- REQUIRED ACTION
Given the records below, would you repeat exactly the lines that begin at the one containing "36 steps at" and end at the one containing "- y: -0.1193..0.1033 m", inclusive?

- MATERIAL SHOWN
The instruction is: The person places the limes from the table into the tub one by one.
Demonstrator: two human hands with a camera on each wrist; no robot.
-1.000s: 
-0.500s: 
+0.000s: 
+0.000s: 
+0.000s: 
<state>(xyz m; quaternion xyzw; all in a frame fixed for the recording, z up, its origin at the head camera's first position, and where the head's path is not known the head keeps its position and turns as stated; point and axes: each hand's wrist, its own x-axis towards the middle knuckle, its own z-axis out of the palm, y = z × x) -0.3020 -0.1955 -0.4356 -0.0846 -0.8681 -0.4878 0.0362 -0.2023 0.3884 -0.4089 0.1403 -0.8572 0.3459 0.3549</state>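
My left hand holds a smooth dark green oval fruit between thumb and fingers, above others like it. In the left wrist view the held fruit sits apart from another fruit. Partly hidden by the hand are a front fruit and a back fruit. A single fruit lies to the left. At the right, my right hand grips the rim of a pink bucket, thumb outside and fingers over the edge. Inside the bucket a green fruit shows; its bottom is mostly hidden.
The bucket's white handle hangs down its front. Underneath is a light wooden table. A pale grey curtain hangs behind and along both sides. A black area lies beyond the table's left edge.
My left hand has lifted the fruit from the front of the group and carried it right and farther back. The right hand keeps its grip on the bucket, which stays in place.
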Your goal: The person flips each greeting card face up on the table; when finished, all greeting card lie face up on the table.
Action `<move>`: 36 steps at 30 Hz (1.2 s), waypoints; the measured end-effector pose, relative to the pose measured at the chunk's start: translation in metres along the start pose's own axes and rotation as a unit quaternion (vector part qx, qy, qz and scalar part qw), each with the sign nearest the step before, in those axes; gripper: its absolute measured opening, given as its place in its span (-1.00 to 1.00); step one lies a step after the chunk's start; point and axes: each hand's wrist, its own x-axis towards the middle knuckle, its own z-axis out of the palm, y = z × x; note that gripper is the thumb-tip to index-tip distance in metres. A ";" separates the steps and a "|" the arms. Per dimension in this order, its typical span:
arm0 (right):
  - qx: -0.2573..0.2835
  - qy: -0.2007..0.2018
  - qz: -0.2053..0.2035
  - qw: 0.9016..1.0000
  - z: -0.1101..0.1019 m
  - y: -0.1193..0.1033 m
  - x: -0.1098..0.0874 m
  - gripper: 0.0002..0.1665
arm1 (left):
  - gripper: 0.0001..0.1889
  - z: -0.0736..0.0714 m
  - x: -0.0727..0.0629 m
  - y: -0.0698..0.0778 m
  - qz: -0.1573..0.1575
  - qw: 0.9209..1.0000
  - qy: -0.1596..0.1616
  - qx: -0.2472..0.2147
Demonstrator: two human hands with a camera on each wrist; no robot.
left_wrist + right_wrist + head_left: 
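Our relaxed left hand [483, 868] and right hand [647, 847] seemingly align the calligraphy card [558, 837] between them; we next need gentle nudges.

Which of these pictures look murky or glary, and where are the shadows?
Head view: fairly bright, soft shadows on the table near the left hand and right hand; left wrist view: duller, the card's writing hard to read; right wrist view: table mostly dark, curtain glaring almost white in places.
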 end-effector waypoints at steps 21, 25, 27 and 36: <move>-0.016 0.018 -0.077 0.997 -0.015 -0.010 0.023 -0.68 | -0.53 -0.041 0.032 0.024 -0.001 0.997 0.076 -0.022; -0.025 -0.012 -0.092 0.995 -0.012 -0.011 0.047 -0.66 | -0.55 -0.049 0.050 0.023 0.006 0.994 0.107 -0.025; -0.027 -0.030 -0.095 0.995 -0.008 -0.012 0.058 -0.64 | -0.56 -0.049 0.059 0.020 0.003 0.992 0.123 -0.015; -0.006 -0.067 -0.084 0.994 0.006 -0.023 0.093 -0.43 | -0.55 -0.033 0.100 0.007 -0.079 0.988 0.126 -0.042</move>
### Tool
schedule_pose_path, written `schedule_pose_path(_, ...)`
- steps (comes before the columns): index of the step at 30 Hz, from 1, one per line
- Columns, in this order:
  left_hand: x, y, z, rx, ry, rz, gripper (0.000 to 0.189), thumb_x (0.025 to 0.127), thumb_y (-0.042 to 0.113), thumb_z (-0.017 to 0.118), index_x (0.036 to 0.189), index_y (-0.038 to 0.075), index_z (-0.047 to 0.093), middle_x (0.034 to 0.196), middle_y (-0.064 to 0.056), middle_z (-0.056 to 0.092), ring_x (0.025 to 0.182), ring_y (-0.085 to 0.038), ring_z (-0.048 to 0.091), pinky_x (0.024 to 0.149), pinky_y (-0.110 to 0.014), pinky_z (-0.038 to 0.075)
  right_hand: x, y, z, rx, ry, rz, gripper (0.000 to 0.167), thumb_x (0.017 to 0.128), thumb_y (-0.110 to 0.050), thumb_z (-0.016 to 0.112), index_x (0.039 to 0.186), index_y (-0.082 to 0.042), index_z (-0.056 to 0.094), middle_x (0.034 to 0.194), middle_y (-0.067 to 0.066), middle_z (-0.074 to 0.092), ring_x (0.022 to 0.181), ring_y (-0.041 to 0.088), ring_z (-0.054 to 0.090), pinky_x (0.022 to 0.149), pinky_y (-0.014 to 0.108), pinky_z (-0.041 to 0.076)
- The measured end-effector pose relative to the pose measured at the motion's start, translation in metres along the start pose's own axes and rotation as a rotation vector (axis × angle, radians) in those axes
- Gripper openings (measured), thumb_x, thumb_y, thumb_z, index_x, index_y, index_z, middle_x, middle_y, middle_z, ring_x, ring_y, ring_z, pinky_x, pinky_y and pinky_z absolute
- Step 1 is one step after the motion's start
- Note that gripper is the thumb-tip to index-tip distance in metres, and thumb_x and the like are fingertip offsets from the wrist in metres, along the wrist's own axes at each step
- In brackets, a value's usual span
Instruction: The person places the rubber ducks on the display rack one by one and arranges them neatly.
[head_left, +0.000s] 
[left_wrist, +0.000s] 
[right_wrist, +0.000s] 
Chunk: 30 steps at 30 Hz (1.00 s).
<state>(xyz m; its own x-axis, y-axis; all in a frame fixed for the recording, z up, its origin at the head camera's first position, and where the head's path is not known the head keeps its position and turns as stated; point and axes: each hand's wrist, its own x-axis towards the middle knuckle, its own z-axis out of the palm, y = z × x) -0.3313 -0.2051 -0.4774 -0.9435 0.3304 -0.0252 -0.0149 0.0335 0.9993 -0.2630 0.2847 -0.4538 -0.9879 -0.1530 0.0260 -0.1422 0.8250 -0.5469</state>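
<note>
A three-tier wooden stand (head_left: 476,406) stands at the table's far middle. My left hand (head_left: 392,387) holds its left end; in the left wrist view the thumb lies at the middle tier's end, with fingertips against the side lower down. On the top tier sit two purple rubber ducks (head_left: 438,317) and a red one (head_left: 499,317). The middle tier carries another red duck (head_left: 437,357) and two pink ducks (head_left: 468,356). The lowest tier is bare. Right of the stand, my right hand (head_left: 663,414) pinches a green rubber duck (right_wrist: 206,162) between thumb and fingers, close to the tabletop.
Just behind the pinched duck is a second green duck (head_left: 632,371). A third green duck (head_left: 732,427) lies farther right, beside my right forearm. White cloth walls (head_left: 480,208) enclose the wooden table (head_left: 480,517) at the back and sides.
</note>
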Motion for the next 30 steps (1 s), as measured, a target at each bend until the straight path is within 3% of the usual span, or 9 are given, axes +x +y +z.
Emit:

- SOLUTION
Action `<move>`: 36 steps at 30 Hz (1.2 s), waypoints; the measured end-effector pose, relative to the pose measured at the chunk's start: translation in metres along the start pose's own axes and rotation as a unit quaternion (vector part qx, qy, qz and scalar part qw), each with the sign nearest the step before, in those axes; gripper: its absolute measured opening, given as its place in its span (-1.00 to 1.00); step one lies a step after the chunk's start; point and axes: each hand's wrist, its own x-axis towards the middle knuckle, its own z-axis out of the palm, y = z × x; note that gripper is the thumb-tip to index-tip distance in metres. A ";" separates the steps and a "|" the arms. Per dimension in this order, its typical span:
arm0 (right):
  - qx: -0.2573..0.2835
  - qy: -0.2007..0.2018
  - qz: -0.2053..0.2035
  - qw: 0.9016..1.0000
  - z: -0.1101..0.1019 m
  - y: -0.1193..0.1033 m

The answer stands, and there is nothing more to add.